Every game seems to have the open-world tagline these days. Selling you a giant world to explore and expecting 500+ hours of your time. Which is great value for money, but how many of these games have the world building, quest lines and story to back up their sprawling environments? How have they been dominating for so long and what is it that keeps them at the top?

What isn’t open-world?

Often open-world gets confused for Sandbox games, or ‘open-zone’ gets called open world. Sandbox games are games like Minecraft and to a degree Animal Crossing New Horizons. In sandbox games the player has control over the landscape and build their world, rather than exploring a built world. Open-zone could describe Mario Odyssey: you progress through areas in any order but there is still structure to the overworld. As games developed the open-concept game started as Sandbox or Open-Zone, but for more on that check out The Game of Nerds article on The Evolution of Open World Games

What is Open-World?

Open-world might mean that the game has a massive map, but ultimately a good way to define ‘open-world’ is through how much agency does the player have to explore the world in any order. Open-world doesn’t have to mean miles and miles of map, but rather you choose the direction to go in first and the game doesn’t punish you for going against a ‘encouraged’ route. Open-worlds are most often found in RPGs, simulation, sandbox and survival games. 

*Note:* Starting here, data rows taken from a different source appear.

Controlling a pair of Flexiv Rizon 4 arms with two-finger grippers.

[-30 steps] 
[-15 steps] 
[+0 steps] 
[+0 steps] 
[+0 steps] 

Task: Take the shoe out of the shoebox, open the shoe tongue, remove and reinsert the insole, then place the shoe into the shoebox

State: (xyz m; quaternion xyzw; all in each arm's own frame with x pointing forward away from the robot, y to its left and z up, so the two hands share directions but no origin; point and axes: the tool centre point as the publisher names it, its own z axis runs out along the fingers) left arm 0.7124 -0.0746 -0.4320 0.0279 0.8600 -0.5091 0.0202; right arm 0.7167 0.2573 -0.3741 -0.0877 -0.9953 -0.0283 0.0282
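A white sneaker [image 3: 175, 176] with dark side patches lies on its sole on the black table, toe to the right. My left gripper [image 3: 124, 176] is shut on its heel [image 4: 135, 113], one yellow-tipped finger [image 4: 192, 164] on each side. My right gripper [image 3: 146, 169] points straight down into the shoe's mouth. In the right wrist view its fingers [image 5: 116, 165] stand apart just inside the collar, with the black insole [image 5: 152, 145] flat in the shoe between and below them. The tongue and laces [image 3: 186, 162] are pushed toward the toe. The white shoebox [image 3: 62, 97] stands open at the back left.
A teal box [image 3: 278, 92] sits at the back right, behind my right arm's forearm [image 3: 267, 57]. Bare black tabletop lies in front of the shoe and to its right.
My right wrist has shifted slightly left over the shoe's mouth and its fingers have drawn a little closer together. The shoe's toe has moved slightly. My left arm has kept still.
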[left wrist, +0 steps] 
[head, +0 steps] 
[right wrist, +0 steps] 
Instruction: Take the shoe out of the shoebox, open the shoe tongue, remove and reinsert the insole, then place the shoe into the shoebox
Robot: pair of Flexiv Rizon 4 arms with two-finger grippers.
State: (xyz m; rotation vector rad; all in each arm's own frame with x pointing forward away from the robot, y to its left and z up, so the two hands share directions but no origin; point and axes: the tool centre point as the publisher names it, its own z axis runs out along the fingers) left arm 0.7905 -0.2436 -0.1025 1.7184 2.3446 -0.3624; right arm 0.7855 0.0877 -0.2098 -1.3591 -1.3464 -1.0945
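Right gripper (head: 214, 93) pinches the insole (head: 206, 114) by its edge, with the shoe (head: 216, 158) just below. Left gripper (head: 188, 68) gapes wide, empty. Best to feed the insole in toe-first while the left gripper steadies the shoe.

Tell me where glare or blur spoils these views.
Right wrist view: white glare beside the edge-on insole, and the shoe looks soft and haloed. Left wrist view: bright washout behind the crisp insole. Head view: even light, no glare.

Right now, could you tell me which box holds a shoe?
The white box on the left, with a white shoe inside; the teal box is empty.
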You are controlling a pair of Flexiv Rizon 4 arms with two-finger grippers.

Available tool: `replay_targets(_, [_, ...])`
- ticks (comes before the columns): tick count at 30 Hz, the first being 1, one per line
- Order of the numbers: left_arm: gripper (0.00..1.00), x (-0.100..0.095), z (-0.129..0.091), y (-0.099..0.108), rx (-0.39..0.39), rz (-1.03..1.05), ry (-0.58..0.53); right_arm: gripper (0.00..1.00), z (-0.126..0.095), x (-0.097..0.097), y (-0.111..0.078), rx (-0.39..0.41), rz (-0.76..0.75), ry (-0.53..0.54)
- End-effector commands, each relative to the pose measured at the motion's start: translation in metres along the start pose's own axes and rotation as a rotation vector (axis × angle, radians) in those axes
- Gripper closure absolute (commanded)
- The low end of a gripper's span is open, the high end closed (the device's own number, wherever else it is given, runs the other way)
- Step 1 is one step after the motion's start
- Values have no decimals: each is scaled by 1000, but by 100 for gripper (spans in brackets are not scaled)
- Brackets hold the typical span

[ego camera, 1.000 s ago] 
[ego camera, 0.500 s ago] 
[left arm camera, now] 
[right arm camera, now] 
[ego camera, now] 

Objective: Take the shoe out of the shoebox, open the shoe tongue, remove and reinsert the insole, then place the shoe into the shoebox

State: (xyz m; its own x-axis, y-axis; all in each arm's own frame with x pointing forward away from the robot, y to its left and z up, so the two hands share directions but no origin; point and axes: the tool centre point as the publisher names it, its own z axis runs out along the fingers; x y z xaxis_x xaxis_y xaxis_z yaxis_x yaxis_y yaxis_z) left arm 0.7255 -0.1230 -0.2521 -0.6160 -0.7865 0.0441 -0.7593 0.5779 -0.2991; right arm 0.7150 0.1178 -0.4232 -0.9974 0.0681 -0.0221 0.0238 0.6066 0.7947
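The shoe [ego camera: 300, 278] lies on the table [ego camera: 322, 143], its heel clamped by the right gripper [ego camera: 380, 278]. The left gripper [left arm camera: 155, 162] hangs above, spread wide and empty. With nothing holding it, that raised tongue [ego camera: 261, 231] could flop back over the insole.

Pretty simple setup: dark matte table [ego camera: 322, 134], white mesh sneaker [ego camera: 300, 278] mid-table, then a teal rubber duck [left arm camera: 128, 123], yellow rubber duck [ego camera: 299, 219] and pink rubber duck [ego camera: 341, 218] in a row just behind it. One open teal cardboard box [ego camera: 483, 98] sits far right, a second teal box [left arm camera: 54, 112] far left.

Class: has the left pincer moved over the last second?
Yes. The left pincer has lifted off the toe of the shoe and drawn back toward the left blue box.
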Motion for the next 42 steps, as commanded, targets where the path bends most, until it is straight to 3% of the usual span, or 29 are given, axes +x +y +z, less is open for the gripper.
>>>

Remember The Legend of Zelda: Breath of the Wild, you come out of the tutorial (which can also be completed in any order) and all you know is you’re meant to save Hyrule and Zelda. You’re gently encouraged by the landscape to head one way and it’s open for you to wander off and explore at your leisure. That’s what makes a game open world, a map to be explored in whichever way the player chooses to. The Legend of Zelda has time and time again made waves, challenging what an open game can be, how much agency can players have, for more on that check out our article on How The Legend of Zelda Changed Gaming Forever

Genres are objective, but for the sake of this article we’re defining open-world as primarily being about player agency within a structured experience which allows each player to have a unique experience. 

What is the appeal of open-world games?

So it’s definitely having agency in how they play their games, how they adventure and play through the story. For games like Skyrim, it’s a common joke online for people to have ignored the main narratives and get lost in the side quests. But it’s being able to choose to explore the world without boundaries if you haven’t completed a certain part of the story. 

Increasingly consumers of all media want more from the worlds they already know. They want to know every character, every problem, hero and history of the world they’re exploring. Making a sequel or the next game in the franchise more open feeds into that desire, ultimately meeting the needs of the players. It’s harder to get people into new franchises when the ones they already love could be expanded upon ten fold before they feel like they know everything. 

Exploration of the open-world is the appeal. Having that sense of freedom, being able to solve puzzles and quests in different ways and in different orders is the appeal and incentive to progress through the game. For the random NPC that you become obsessed with and check in on to see if something else you do affects them. Dynamic social systems and player driven narratives are all a part of the exploration based motivation. 

The other element that I think is the appeal of open-world games, replayability. Games are expensive, players want to get their money’s worth, the freedom within a structured landscape allows players to build unique playstyles. Each time you play, you can create a new experience within the game by making different choices or doing challenge runs. Or even games with active modding communities, there are endless options for replaying and having a different experience to the first playthrough. 

Do people dislike open-world games?

There are people in the world who don’t like open-world games, they can be overwhelming, intimidating and even inaccessible for new gamers. Even for seasoned players, an open-world game can feel empty, pointless and sometimes like the player doesn’t have an effect on the world as they progress through it. 

Why does it dominate?

The whole development cycle now takes longer, development companies can’t turn over games as quickly making each of their games a bigger gamble for the company. Expanding on worlds that already have an audience is a safer gamble then a smaller world that people may not like. 

Games are only getting more expensive. For players, open world games have a better chance of having something that you like about it. Linear games if they don’t deliver, can feel like a waste of 60+ dollars. For companies, open-world games guarantee more people will buy because it feels like they’re getting more game for their money and with so many mechanics and systems in open games, the longer development cycle feels more worthwhile to the company. These varied systems mean that players are more likely to like a part of the game … you see the cycle that keeps open-world games at the top. 

Games don’t need to be open-world – it doesn’t hurt though

The market is over-saturated with games that claim to be open-world experiences, it’s overused as a descriptor because it helps convince people to play their games. It makes players feel like it’s a safer bet for their money, developers make open-world games because people will buy them, especially if they’re expanding on the world they already know. Open-world games are great, even when the games are sub-par, there will be people who love the game anyway, despite all of its faults.